At this Nova Scotia theatre festival, all the plays are unfinished

Eastern Front Theatre’s Early Stages Festival gives room for works-in-progress to develop and shine

Early Stages runs from Feb. 12-15

Five people sit on a stage.
A reading of When Two Stars Collide by Deivan Steele at Early Stages 2024. L-R: Garry Williams, Sissie Wang, Deivan Steele, Harmony Adesola, Bailey Nash. (Daniel Wittnebel)

While the Early Stages festival started in 2023, the seed of the idea for Early Stages Theatre Festival was planted in event creator Kat McCormack's mind years ago. 

"Here's the truth of it," the artistic director of Eastern Front Theatre says, before laughing. "I was EFT's front-of-house manager at Neptune [theatre] for almost 20 years.
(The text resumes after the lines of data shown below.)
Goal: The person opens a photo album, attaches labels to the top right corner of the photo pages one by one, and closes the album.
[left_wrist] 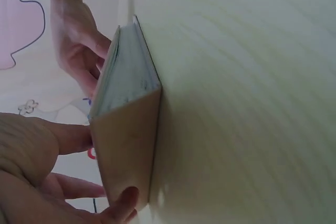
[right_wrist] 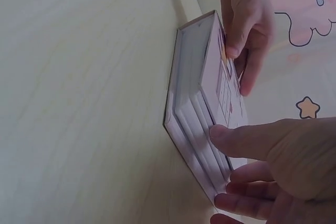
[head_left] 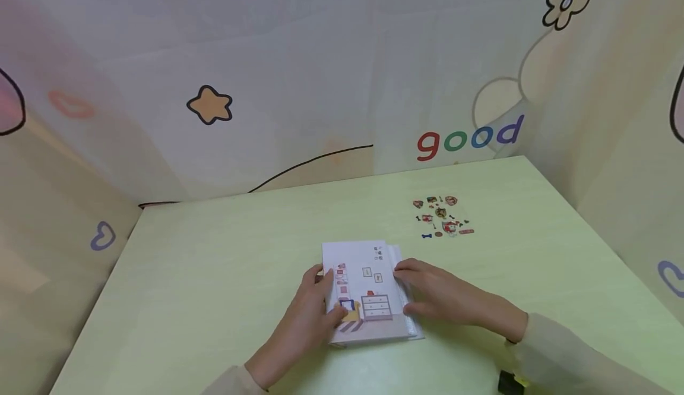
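Note:
A thick hardcover album (head_left: 369, 288) lies closed on the table, its white cover printed with a dresser and small pictures. Clear page edges jut out past the cover on the right. My left hand (head_left: 310, 309) grips the spine side, thumb over the front cover and fingertips on the spine (left_wrist: 128, 150). At the opposite side, my right hand (head_left: 443, 294) holds the page-edge side. Its thumb (right_wrist: 226, 137) lies at the cover's rim, and its bent fingers touch the page edges (right_wrist: 197, 124) farther along.
Beyond the album, to the right, lies a group of small colourful stickers (head_left: 443, 217). A black and yellow object (head_left: 511, 383) shows near the front edge beside the right sleeve. Patterned curtains (head_left: 299, 98) enclose the pale table (head_left: 214, 264) at the back and sides.

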`<state>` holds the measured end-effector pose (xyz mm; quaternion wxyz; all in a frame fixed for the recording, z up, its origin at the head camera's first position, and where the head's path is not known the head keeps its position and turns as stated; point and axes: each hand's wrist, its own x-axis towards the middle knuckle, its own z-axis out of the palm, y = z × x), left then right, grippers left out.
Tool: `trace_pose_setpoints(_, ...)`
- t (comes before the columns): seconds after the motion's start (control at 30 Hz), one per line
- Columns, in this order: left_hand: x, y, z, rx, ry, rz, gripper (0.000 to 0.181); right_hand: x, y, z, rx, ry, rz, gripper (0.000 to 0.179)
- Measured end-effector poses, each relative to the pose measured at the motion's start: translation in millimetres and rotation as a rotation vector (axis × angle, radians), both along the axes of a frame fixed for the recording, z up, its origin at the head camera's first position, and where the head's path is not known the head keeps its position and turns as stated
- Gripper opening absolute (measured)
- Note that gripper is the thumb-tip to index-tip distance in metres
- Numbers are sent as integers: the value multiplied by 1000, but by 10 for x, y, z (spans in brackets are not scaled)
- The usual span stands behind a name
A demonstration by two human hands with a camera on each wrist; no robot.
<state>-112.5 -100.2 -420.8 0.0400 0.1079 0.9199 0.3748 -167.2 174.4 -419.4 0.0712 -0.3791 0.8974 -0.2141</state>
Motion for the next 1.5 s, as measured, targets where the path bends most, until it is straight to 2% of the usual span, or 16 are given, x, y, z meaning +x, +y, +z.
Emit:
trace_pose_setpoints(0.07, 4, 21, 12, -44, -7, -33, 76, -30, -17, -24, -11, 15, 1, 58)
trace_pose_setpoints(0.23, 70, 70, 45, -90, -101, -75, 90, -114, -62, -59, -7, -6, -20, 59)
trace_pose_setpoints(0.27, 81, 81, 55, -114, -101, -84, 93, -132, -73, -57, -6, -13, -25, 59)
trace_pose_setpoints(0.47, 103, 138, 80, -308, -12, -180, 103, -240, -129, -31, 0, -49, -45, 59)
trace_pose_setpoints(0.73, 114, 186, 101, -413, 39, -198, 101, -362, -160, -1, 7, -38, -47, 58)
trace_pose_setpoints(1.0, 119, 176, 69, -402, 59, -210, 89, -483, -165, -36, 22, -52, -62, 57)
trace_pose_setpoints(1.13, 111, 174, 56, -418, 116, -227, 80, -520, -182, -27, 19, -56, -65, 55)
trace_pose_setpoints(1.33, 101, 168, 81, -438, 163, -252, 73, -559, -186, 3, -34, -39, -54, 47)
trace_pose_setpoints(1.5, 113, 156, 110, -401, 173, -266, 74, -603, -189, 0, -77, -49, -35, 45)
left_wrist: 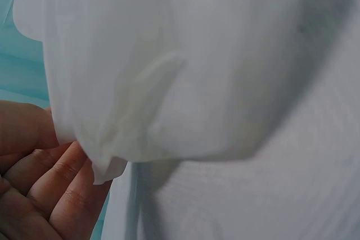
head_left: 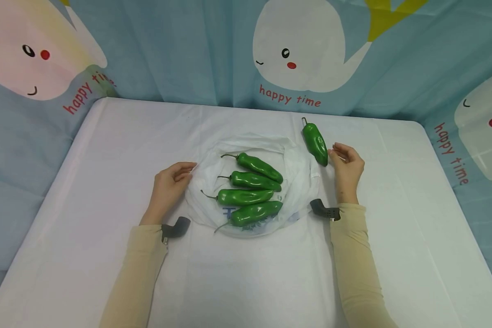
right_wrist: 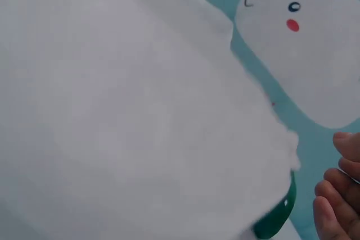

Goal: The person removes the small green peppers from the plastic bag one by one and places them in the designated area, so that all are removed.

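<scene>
From the head view: four long green chili peppers (head_left: 246, 197) side by side within a spread white plastic bag (head_left: 301, 178), stems leftward; outside, near its far right rim, a fifth pepper (head_left: 315, 143) on the white tablecloth (head_left: 246, 291). Pinched between thumb and fingers of the left hand (head_left: 171, 186): the bag's left edge. Loosely bent and gripping nothing, just beside the fifth pepper's tip: fingers of the right hand (head_left: 347, 169). For sound handling (judged as steadying the bag while reaching for the outlying pepper): hold the rim low, grip the pepper's thick body rather than its slender stem, and avoid snagging the film. Partly covered: blue print (head_left: 228, 212) on the bag. Blocked by film in the left wrist view: every pepper; in the right wrist view: all but one green tip, with the right hand cut off by the frame.
</scene>
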Demonstrator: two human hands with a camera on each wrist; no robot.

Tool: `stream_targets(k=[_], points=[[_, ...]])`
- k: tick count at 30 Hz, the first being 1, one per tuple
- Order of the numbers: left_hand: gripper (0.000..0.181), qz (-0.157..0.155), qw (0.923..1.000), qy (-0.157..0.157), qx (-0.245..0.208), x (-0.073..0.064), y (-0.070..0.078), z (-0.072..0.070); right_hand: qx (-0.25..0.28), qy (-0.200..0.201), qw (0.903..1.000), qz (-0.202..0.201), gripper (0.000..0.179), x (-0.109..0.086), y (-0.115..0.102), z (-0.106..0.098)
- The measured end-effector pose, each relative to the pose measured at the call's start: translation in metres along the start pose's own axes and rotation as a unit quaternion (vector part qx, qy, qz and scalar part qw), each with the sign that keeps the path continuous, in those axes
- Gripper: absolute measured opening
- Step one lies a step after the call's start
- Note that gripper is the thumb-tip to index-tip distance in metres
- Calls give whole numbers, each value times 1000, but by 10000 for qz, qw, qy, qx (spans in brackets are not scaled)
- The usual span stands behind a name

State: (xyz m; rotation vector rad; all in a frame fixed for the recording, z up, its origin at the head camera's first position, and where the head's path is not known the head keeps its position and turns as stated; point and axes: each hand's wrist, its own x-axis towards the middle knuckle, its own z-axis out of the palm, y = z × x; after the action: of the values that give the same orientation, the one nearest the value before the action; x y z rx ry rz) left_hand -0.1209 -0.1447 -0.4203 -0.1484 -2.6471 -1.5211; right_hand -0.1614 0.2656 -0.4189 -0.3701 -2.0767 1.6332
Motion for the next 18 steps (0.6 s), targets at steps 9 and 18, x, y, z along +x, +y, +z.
stream_targets(k=[9,18], points=[[27,20,10000,11,66,0,1,0,115,-345,9991,-218,27,-11,-31,5],[27,-27,10000,9,41,1,1,0,129,-1002,9945,-288,26,-32,-62,17]])
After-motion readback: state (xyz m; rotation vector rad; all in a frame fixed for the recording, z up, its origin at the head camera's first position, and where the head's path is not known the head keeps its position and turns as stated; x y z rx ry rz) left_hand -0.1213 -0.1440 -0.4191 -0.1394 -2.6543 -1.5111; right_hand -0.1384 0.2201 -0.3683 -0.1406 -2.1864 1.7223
So, I was the one working the door at The Stages Festival. But what happened was that people would get confused. They would come out of a play reading, and they would say: 'Well, are all the plays going to be unfinished?'" 

The whole point of the long-established Stages Festival is, as McCormack explains, "work from artists at all stages of their career and work at all stages of development" — meaning that those bewildered audience members back then might have watched a staged script reading, say, instead of a fully-formed production. In a sense, though, Early Stages, a separate winter festival, is a chance for McCormack to give a belated, hearty "yes" in reply. 

"I can't lie," she says. "That's part of it: I really wanted, as we push Stages Festival further and further into really exciting and polished work that's coming out from around the province and the country, and — dare I say — the entire world, I still wanted to have space for all the work-in-progress."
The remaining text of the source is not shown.